Por Hernán Invernizzi
20 de diciembre de 2021 Página 12
Aquel 3 de diciembre de 1983 por la mañana, Eva Giberti llegó a la cárcel de Rawson todavía conmovida por el reciente encuentro con un amigo de su hijo. En diez años de concurrir a diferentes cárceles nunca le había pasado algo semejante: venía de tomar el desayuno con Hugo Soriani, que hasta la noche anterior era un preso político de la dictadura militar.
Era un día soleado. Eva Giberti ve que su hijo avanza hacia ella alegre y feliz, como quien concurre a una fiesta. Como la dictadura está en retirada les permiten abrazarse –no como antes, cuando debían verse a través de un vidrio blindado–. Mientras la abraza su hijo le anuncia que Hugo había salido en libertad. Anoche mismo salió en libertad. Pero ella frena su entusiasmo y le aclara: “Nene… ¡recién desayuné con él!”. Hernán Invernizzi queda pasmado, aturdido: “¡Me estás cargando!”.
Todavía me dice “nene”. Ella tiene 92 años y yo ya podría ser abuelo, pero todavía me dice “nene”.
Aquella mañana de hace 38 años todavía no sabíamos cuántos compañeros habían salido en libertad. Los presos políticos de Rawson estábamos distribuidos en varios pabellones y todavía no habíamos armado la lista de liberados. En cada pabellón se vivió una fiesta. Cada vez que el guardia gris vociferaba un apellido desde la puerta, estallábamos de alegría. Un verdadero descontrol que nuestros guardianes, esta vez, no se atrevieron a reprimir. Las cosas ya no eran como antes, vivíamos la transición entre la ferocidad represiva de la dictadura y las nuevas condiciones del inminente gobierno constitucional.

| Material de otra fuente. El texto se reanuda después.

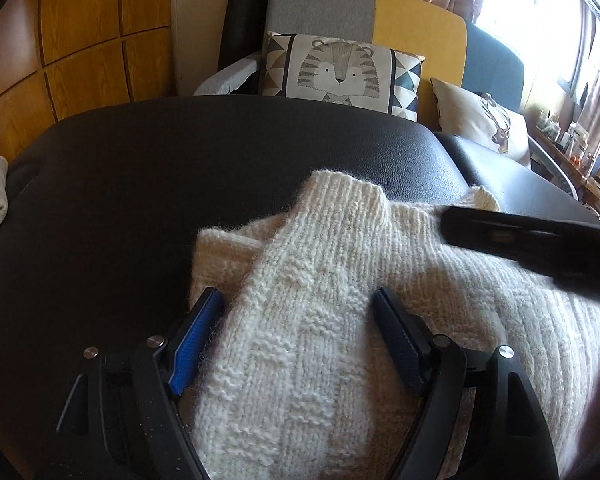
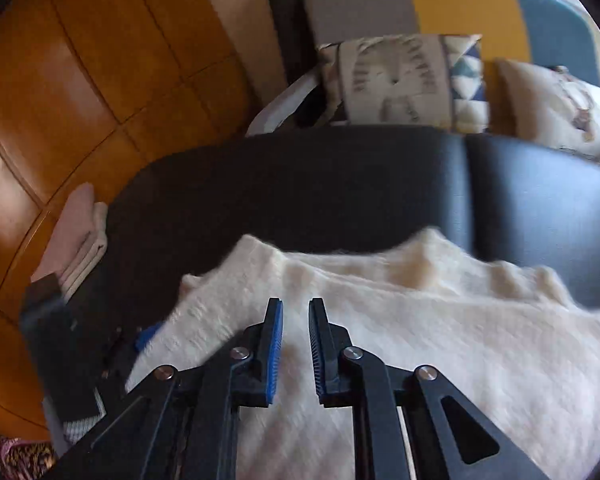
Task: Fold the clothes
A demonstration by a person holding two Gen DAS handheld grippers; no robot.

Durante la visita mamá me aclaró que los liberados el día anterior eran alrededor de 40. La estrategia de la dictadura parecía obvia: a lo largo de todo el país otorgaba la libertad de presos políticos cuya situación legal era escandalosamente ilegítima y le dejaba a Alfonsín otro paquete de cientos de presos políticos para condicionar a su gobierno. Yo estaba en ese segundo paquete y no tenía expectativas personales de salir en libertad. Todos sabíamos que mi caso sería especialmente difícil.
Mamá y yo dábamos vueltas por el patio adoquinado, y no podía parar de reírme mientras ella me contaba el look anacrónico de mi amigo, vestido con ropas ajadas de los ‘70 y sus esfuerzos para disimular el terremoto hepático que le provocó el primer desayuno en libertad. Una vez de regreso al pabellón le conté a los compañeros que Hugo había desayunado una desopilante combinación de medias lunas con ginebra y nos reímos largamente en su homenaje. Aquellos días eran así, después de tanto horror empezábamos a reírnos con facilidad. Todavía nos reímos fácil.

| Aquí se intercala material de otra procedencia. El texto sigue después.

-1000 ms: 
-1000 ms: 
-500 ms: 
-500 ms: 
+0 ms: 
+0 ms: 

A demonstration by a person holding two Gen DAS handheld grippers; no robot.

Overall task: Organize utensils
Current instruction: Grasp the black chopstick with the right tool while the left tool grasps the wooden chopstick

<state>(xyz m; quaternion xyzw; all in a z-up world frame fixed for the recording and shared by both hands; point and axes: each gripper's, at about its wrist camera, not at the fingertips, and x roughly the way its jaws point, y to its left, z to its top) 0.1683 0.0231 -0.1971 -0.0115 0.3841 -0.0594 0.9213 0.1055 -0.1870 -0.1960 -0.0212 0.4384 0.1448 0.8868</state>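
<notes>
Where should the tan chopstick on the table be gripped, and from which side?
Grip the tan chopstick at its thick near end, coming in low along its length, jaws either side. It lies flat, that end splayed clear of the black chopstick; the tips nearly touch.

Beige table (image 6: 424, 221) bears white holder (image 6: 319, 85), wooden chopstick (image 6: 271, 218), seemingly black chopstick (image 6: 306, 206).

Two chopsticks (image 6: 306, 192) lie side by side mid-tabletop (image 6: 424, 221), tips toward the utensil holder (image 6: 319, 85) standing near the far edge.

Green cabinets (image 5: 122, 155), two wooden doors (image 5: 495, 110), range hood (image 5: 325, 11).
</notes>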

Pocas semanas después el gobierno radical dispuso nuestro traslado a Buenos Aires. Cientos de presos políticos remanentes de la dictadura fuimos a parar a la cárcel de Villa Devoto. Mamá ya no tenía que viajar 1500 kilómetros para ver a su hijo.

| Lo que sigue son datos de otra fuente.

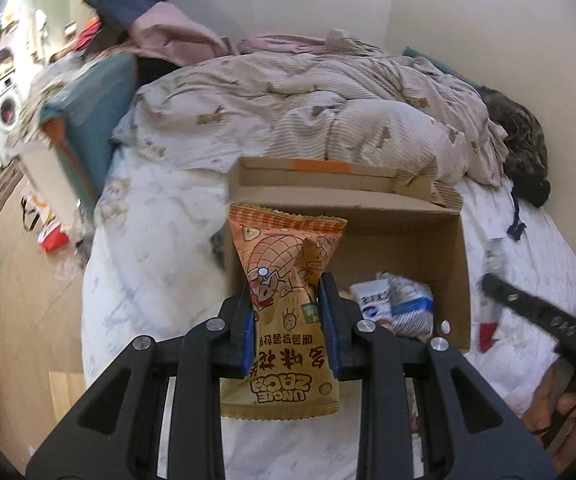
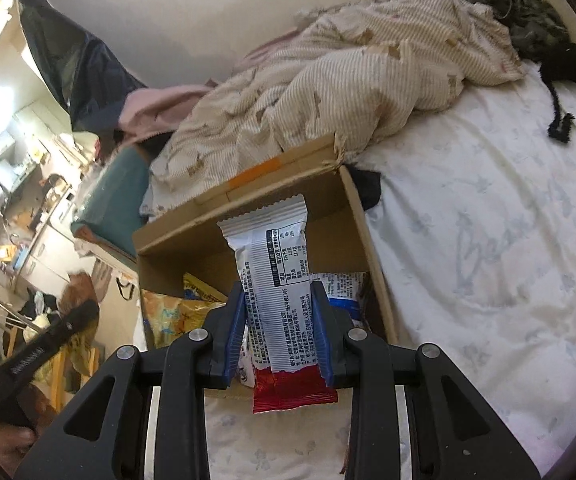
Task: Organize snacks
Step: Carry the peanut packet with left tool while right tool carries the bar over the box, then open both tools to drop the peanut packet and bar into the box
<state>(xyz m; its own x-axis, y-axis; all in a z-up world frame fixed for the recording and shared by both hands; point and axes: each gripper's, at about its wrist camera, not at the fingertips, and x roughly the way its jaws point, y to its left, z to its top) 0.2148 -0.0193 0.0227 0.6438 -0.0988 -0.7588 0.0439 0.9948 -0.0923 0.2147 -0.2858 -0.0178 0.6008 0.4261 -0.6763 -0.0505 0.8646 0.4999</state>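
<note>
My left gripper [image 1: 285,280] is shut on an orange peanut snack bag [image 1: 283,264] and holds it upright over the left near edge of an open cardboard box [image 1: 408,208] on the bed. A white and blue packet [image 1: 396,304] lies inside the box. My right gripper [image 2: 277,286] is shut on a white snack packet with a red end [image 2: 275,268], held above the same box [image 2: 191,240]. Yellow-orange packets [image 2: 179,312] and a white and blue packet [image 2: 344,292] lie in the box. The right gripper's body shows at the right of the left wrist view [image 1: 528,312].
The box sits on a white bed sheet [image 2: 488,260]. A rumpled striped duvet [image 1: 308,108] lies behind the box. A dark knitted item [image 2: 528,4] lies at the far right. A teal cushion [image 1: 87,120] and cluttered floor are left of the bed.
</note>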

Hugo Soriani salió en libertad el 3 de diciembre de 1983. Después de diez años de encierro y con apenas 45 días en libertad, volvió a entrar a una cárcel. Pero volvió como visita. A mediados o fines de enero del 84 los hombres grises vociferaron varios apellidos, un pequeño grupo de presos políticos bajamos a otro patio empedrado, y un par de minutos después apareció Hugo con su abrazo de siempre. Durante los dos años siguientes volvió varias veces a Villa Devoto para visitar a sus compañeros que seguían presos.
En conmovedores textos publicados en estas mismas páginas, él ya se ocupó de hacer púbico que nos conocimos a los 14 o 15 años jugando al fútbol en el mismo equipo. Nos divertíamos muchísimo y a veces ganábamos. Hasta que en septiembre de 1973, mientras cumplía con el servicio militar obligatorio, me detuvieron durante el asalto a un cuartel. La Justicia Militar me condenó a “reclusión por tiempo indeterminado”, lo cual significa que el reo puede solicitar la libertad a los 20 años de cárcel; los jueces militares pueden otorgarla, o no.
Un año después lo detuvieron a Hugo mientras hacía el servicio militar. No se trata de una licencia literaria: de verdad lo metieron preso mientras hacía la colimba. Es más, algunos de sus torturadores también fueron mis torturadores.
A fines de 1974 él también fue a parar a la cárcel militar de Magdalena. Durante el abrazo del reencuentro, casi serio, me dijo: “Como vos no te podés arreglar solo, te vine a dar una mano…”. Siempre tuvo esa inclinación al toque humorístico en los momentos dramáticos. Es el acompañante ideal para un velorio.
Hasta que en 1986 pude salir yo. El compromiso de los organismos de Derechos Humanos y de algunas fuerzas políticas crearon las condiciones para que el senador radical Antonio Nápoli impulsara la Ley 23.070, por la cual se computaron doble los días de cárcel cumplidos durante la dictadura. Ya llevaba 12 años y 7 meses de cárcel efectiva, que con el nuevo cómputo sumaban más de 20 años nominales. Solicité mi libertad pero la justicia militar se negó. Presenté mi apelación y la misma Cámara que juzgó a las Juntas Militares convocó a una audiencia pública para tratar mi caso. El solemne salón judicial estaba repleto y dispusieron mi libertad en ese mismo momento.
Aquella mañana de 1986 allí estaba, otra vez, Hugo Soriani. En vez de atropellar para darme el primer abrazo, esperó a que me estrechara entre los brazos de mi madre y de mi hermana Vita. Entonces, mientras me abrazaba, y otra vez casi serio, me reprochó: “Che, Flaco, ¡por culpa tuya estoy faltando a un final de la facultad!”.
Ahí entendí que debía organizar mejor ese asunto de mi libertad.
* Este texto es la continuación de las notas de Hugo Soriani "La libertad" y "El regreso a casa", publicadas el 8 y 12 de diciembre, y de la nota de Eva Giberti "La libertad de aquella noche", publicada el 15 de diciembre.